The Institute of Early American History and Culture

Download The Institute of Early American History and Culture PDF Online Free

Author :
Publisher :
ISBN 13 :
Total Pages : 20 pages
Book Rating : 4.:/5 (977 download)

DOWNLOAD NOW!


Book Synopsis The Institute of Early American History and Culture by : Institute of Early American History and Culture (Williamsburg, Va.)

Download or read book The Institute of Early American History and Culture written by Institute of Early American History and Culture (Williamsburg, Va.) and published by . This book was released on 1947 with total page 20 pages. Available in PDF, EPUB and Kindle. Book excerpt:

Institute of early American history and culture

Download Institute of early American history and culture PDF Online Free

Author :
Publisher :
ISBN 13 :
Total Pages : 0 pages
Book Rating : 4.:/5 (14 download)

DOWNLOAD NOW!


Book Synopsis Institute of early American history and culture by :

Download or read book Institute of early American history and culture written by and published by . This book was released on with total page 0 pages. Available in PDF, EPUB and Kindle. Book excerpt:

The Many Legalities of Early America

Download The Many Legalities of Early America PDF Online Free

Author :
Publisher : Omohundro Institute and Unc Press
ISBN 13 :
Total Pages : 518 pages
Book Rating : 4.3/5 (91 download)

DOWNLOAD NOW!


Book Synopsis The Many Legalities of Early America by : Christopher L. Tomlins

Download or read book The Many Legalities of Early America written by Christopher L. Tomlins and published by Omohundro Institute and Unc Press. This book was released on 2001 with total page 518 pages. Available in PDF, EPUB and Kindle. Book excerpt: Seventeen essays use the concept of "legality" to explore ways in which early Americans ordered their relationships as individuals, groups, classes, communities, and states. Addressing issues of gender, ethnicity, family, patriarchy, culture, and dependence, contributors explore the transatlantic context of early American law, the negotiation between European and indigenous cultures, and the transformation of many legalities to a uniform legal culture.
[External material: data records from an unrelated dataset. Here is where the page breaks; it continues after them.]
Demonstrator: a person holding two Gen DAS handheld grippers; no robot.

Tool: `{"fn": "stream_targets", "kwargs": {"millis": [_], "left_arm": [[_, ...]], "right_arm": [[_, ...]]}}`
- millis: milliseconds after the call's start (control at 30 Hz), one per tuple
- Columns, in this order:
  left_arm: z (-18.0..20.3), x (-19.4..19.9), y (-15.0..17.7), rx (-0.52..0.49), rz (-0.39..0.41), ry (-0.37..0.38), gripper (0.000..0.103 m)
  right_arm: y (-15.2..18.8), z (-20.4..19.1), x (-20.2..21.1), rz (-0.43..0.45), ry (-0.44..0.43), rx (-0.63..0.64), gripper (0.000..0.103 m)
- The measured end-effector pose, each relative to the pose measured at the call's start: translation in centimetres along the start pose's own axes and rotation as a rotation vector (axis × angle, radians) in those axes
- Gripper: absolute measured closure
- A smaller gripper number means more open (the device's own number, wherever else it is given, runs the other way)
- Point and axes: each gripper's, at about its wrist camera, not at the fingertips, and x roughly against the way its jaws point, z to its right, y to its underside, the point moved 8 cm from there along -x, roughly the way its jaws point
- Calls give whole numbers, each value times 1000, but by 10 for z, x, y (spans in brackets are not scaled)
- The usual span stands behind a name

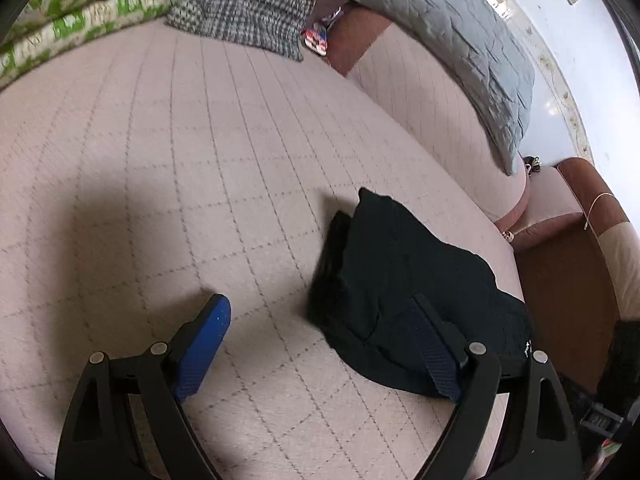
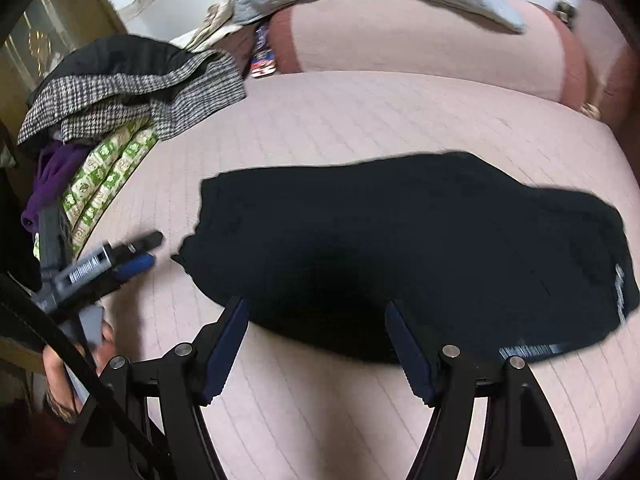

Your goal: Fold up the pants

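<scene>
- On the pink quilted bed point(image 1: 168, 168), the black pants point(image 2: 400, 248) are lying as a folded bundle near the front edge, with a white label showing at their right end.
- Over the bed, the left gripper point(image 1: 320, 340) is hovering low with its blue-padded fingers point(image 1: 208, 336) spread wide; one finger is standing above bare quilt, the other is crossing in front of the pants, and nothing is sitting between them.
- From the right wrist view, that left gripper point(image 2: 140, 252) is showing blurred just beside the pants' left end.
- Nearer the front edge, the right gripper point(image 2: 316, 348) is pointing at the near side of the pants, its fingers point(image 2: 228, 352) likewise wide apart and gripping nothing.
- Along the far left, a checked garment point(image 2: 132, 96) is resting on a green-and-white patterned quilt point(image 1: 80, 20).
- Behind, a grey quilted blanket point(image 1: 452, 48) is draping over the pink bolster point(image 2: 420, 40), with a pale wall point(image 1: 592, 80) beyond.
- At the right, a brown padded bed frame point(image 1: 568, 288) is edging the mattress.
</scene>
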Motion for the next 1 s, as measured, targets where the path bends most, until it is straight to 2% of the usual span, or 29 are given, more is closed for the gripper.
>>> {"fn": "stream_targets", "kwargs": {"millis": [33,100,167,200,333,400,533,667,800,1000], "left_arm": [[1,-1,0,8,-5,16,15],[5,-4,1,18,-17,53,24],[10,-8,4,1,-41,81,49],[13,-10,6,-14,-52,81,51],[16,-15,12,-23,-67,81,51],[14,-17,12,0,-72,90,51],[13,-24,12,45,-90,125,49],[21,-25,13,43,-79,150,31],[19,-27,15,63,-58,137,33],[25,-26,16,72,3,128,25]], "right_arm": [[-12,-12,-7,-12,-19,20,28],[-28,-31,-19,-38,-47,55,28],[-47,-58,-39,-97,-101,100,28],[-51,-64,-46,-119,-116,111,28],[-80,-99,-95,-240,-124,167,28],[-91,-107,-116,-272,-81,182,28],[-102,-118,-167,-414,34,193,28],[-106,-125,-193,-461,109,206,28],[-97,-128,-215,-542,210,256,28],[-91,-127,-230,-661,227,293,28]]}}
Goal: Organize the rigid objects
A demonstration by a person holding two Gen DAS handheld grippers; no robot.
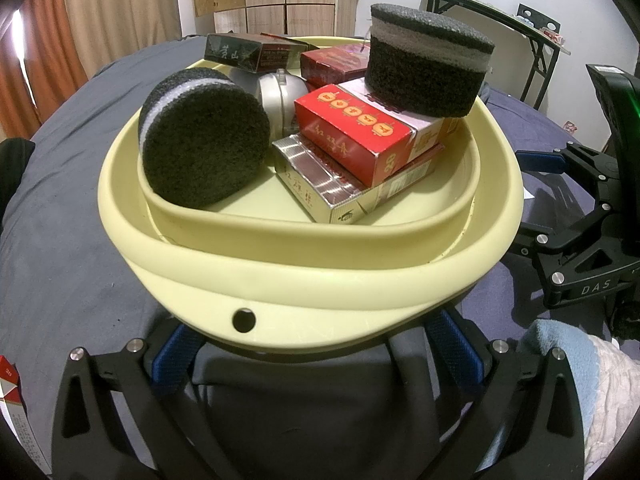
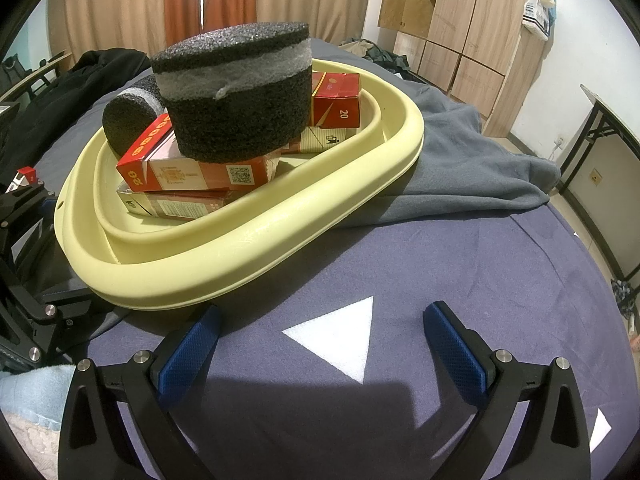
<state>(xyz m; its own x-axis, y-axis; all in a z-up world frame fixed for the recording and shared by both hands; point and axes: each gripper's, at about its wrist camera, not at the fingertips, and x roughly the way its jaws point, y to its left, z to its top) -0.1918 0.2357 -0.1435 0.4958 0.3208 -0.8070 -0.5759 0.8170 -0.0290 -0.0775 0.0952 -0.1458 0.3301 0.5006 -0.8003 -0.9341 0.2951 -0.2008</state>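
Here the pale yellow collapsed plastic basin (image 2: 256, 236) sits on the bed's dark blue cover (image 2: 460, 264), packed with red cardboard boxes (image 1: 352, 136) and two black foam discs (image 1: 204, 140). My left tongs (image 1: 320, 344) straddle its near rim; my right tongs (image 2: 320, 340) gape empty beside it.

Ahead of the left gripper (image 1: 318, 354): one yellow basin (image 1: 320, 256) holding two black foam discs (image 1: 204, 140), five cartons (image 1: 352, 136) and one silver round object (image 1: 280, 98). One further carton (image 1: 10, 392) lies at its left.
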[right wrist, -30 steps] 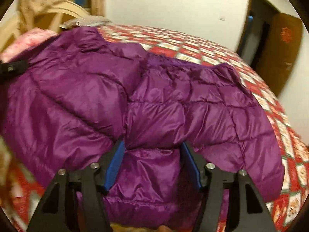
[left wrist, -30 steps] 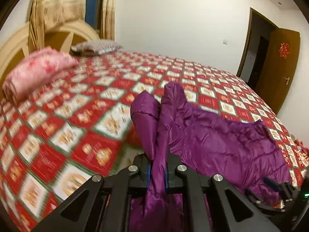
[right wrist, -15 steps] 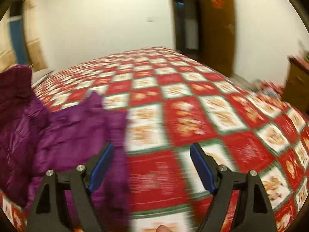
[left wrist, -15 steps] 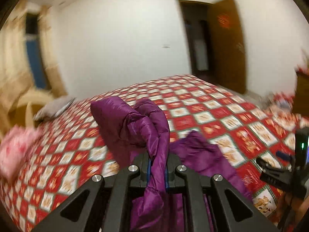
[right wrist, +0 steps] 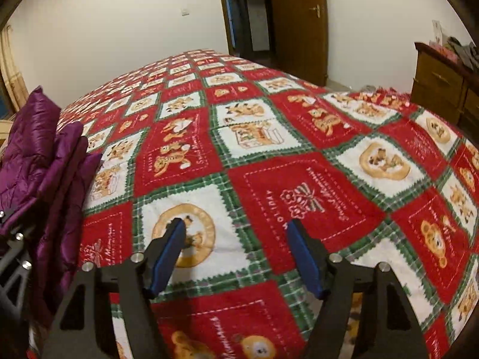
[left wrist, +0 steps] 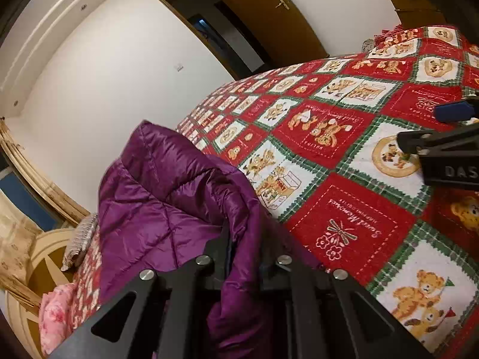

Publications of the Institute of Early American History & Culture

Download Publications of the Institute of Early American History & Culture PDF Online Free

Author :
Publisher :
ISBN 13 :
Total Pages : 15 pages
Book Rating : 4.:/5 (958 download)

DOWNLOAD NOW!


Book Synopsis Publications of the Institute of Early American History & Culture by : Institute of Early American History and Culture (Williamsburg, Va.)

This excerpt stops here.